Exercise objective -
Retype exactly the lines from the line with "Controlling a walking" to the end of the data, keeping both boundary lines.

Source data -
..............................

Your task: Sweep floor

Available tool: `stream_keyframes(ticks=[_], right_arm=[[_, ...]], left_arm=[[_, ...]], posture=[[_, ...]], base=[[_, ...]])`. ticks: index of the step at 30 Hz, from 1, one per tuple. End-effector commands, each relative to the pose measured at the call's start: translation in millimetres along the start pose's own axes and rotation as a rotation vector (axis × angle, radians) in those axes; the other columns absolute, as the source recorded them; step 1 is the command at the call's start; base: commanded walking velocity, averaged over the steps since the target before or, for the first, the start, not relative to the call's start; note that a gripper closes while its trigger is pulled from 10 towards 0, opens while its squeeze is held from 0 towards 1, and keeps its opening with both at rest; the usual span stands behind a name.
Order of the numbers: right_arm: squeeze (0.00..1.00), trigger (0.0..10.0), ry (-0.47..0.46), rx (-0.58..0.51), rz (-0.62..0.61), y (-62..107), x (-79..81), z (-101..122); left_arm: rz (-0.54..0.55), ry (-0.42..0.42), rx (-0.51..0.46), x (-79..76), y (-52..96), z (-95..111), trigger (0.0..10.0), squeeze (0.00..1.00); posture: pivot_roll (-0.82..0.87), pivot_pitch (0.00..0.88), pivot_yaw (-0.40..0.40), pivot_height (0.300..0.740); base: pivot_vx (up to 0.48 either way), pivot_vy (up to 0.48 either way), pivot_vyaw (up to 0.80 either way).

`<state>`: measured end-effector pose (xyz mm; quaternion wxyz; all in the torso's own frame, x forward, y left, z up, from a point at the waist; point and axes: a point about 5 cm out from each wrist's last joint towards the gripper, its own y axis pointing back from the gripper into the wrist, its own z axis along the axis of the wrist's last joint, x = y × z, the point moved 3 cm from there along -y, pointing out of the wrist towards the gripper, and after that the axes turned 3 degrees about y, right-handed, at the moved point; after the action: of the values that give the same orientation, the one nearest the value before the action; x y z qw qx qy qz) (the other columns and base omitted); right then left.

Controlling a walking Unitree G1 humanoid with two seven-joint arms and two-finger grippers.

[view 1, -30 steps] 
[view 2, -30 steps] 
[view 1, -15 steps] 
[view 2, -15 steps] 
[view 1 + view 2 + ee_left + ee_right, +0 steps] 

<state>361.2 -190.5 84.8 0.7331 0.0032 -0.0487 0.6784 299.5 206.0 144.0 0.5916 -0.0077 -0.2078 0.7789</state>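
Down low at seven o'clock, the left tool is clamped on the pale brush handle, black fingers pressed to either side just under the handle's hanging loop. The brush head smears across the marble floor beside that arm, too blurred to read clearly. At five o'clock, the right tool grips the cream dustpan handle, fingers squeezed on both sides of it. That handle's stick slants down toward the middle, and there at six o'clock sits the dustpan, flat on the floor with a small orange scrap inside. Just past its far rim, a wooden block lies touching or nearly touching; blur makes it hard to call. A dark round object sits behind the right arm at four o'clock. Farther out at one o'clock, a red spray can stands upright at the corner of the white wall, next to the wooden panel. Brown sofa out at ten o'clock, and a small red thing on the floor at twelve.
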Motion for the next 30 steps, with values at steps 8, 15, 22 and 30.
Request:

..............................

Task result -
Controlling a walking Unitree G1 humanoid with two seven-joint arms and two-finger grippers.

[view 1, -30 steps] 
[view 2, -30 steps] 
[view 1, -15 steps] 
[view 2, -15 steps] 
[view 1 + view 2 + ee_left + ee_right, +0 steps] 

<state>361.2 -190.5 84.8 0.7331 0.0032 -0.0487 0.6784 299.5 206.0 144.0 0.5916 -0.0077 -0.2078 0.7789</state>
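Down low at seven o'clock, the left tool is clamped on the pale brush handle, black fingers pressed to either side just under the handle's hanging loop. The brush head smears across the marble floor beside that arm, too blurred to read clearly. At five o'clock, the right tool grips the cream dustpan handle, fingers squeezed on both sides of it. That handle's stick slants down toward the middle, and there at six o'clock sits the dustpan, flat on the floor with a small orange scrap inside. Just past its far rim, a wooden block lies touching or nearly touching; blur makes it hard to call. A dark round object sits behind the right arm at four o'clock. Farther out at one o'clock, a red spray can stands upright at the corner of the white wall, next to the wooden panel. Brown sofa out at ten o'clock, and a small red thing on the floor at twelve.
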Motion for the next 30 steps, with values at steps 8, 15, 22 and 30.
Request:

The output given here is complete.